The restructuring of the banking system
The key factor to improving financial conditions is the strengthening and restructuring of the banking system, currently in progress.
2012 will be a critical year in shaping the future structure of the banking system in Greece. Banks now face losses originating from the fiscal crisis. First, they are dealing with the implications of having invested in Greek government bonds, an instrument considered safe until recently. Banks' published annual statements show that the related impact is quite substantial. Second, banks also face the consequences of the increased difficulty that households and businesses have in servicing their debt obligations on account of the protracted recession. These developments imply that it is imperative for banks to strengthen their capital base – a process which is already under way.

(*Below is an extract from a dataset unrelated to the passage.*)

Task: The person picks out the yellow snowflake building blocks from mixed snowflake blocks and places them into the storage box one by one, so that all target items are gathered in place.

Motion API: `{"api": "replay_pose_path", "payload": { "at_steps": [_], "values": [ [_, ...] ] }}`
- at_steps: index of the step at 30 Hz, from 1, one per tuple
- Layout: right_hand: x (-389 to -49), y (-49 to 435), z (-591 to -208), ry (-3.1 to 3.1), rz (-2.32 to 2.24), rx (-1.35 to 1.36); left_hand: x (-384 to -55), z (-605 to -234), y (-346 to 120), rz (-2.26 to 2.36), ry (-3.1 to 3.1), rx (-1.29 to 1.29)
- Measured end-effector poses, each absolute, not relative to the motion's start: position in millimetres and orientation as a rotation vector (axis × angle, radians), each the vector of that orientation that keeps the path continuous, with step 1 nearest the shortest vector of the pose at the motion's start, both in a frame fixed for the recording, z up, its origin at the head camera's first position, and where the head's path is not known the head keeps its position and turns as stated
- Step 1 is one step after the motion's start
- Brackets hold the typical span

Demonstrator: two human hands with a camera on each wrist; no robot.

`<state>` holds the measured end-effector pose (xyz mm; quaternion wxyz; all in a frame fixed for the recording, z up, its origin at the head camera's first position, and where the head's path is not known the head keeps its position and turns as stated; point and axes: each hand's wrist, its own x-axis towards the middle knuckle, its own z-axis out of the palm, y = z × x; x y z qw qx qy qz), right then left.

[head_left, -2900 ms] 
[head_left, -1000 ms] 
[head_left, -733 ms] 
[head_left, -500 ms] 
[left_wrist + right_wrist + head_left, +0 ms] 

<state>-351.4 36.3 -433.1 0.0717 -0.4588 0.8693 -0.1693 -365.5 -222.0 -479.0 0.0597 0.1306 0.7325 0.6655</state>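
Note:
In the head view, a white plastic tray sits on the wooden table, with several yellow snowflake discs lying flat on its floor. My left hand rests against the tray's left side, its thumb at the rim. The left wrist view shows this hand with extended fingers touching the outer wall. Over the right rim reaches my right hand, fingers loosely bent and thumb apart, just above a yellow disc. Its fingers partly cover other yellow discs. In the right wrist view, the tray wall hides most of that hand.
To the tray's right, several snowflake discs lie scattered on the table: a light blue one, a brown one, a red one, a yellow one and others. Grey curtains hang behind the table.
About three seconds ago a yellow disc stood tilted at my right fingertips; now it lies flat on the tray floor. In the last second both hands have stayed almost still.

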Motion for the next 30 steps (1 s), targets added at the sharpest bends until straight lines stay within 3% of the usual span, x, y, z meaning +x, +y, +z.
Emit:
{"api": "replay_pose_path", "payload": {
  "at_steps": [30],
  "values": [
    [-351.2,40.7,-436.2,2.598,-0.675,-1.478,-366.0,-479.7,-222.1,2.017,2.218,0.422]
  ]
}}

Anticipating these challenges, early in 2011 the Bank of Greece, in cooperation with the International Monetary Fund, the European Commission and the European Central Bank, began planning a number of measures to safeguard financial stability. These measures include:
• meeting short-term liquidity needs through the Eurosystem,
• formulating, in cooperation with the government, a resolution regime for credit institutions, and applying it where necessary;
• securing €50 billion from the financial support programme for the banking system’s recapitalisation and restructuring.
The objective: a sound, strong and competitive banking system
The banking sector, following its restructuring, will be more sound, efficient and robust. The publication of banks' capital needs will substantially increase transparency, which will in turn help banks to gradually regain the confidence of markets and depositors. This will enable them to better perform their fundamental role of financial intermediation and contribute to the return of the Greek economy to a path of sustainable growth.
THE FUTURE OF THE COUNTRY IS IN OUR HANDS
Projections for domestic economic developments in 2012 are fraught with uncertainties. The economic outlook for the euro area is also subject to uncertainties, linked to the possibility of an intensification of the sovereign debt crisis. It is against this challenging backdrop that the Greek economy needs to make steady progress. To this end, work to win the war on all fronts has to continue uninterrupted from the very first day of the post-election period, starting with the construction of an efficient and flexible state that will serve both the competitive functioning of markets and social cohesion. This will avert conditions leading not only to our sacrifices going to waste, but also to a drastic deterioration in the standard of living. Thus, the speedy implementation of the policies contained in the second adjustment programme will place the economy back on track to recovery by the end of 2013 and gradually into a virtuous circle of confidence-fiscal balance-growth.
Therefore, we all must assume the historical responsibility of making the choice -- as a society, as a political system, as responsible citizens. The future of the country is today in our hands.